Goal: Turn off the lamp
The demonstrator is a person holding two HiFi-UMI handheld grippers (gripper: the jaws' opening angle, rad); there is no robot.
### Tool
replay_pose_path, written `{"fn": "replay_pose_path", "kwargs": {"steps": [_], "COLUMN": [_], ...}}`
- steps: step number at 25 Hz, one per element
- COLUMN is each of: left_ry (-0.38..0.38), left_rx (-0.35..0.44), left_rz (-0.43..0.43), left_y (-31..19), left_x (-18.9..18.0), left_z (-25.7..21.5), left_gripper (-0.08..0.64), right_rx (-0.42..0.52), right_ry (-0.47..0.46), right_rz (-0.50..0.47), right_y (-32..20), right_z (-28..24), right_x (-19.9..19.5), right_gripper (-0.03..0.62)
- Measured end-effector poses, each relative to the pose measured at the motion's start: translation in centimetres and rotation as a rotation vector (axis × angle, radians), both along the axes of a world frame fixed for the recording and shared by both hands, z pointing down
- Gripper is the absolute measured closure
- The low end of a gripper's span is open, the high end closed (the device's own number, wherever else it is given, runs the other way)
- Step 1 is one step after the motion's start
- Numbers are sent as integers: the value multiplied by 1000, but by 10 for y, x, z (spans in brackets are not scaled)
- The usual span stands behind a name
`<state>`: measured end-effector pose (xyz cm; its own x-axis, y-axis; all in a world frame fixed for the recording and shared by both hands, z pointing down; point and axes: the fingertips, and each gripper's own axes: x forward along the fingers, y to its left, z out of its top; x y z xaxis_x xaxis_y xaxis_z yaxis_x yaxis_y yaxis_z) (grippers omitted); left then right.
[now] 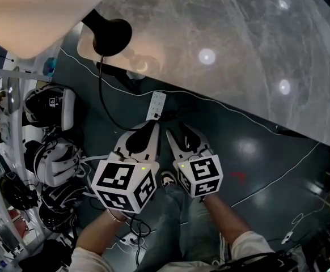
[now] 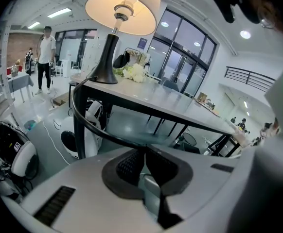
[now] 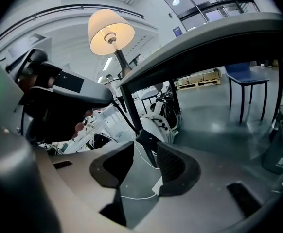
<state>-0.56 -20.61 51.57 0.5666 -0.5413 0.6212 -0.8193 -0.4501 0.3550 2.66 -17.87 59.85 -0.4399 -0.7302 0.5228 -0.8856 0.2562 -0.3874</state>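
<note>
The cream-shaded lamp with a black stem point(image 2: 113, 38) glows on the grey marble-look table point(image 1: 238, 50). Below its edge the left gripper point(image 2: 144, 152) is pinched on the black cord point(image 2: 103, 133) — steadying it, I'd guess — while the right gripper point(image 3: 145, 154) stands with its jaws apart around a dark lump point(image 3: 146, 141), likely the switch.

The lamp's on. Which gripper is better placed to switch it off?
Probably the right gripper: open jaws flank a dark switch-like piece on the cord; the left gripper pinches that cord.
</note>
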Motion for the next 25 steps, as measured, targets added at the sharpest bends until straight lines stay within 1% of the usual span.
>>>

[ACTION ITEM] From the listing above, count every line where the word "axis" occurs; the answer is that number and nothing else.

[TASK RESPONSE] 2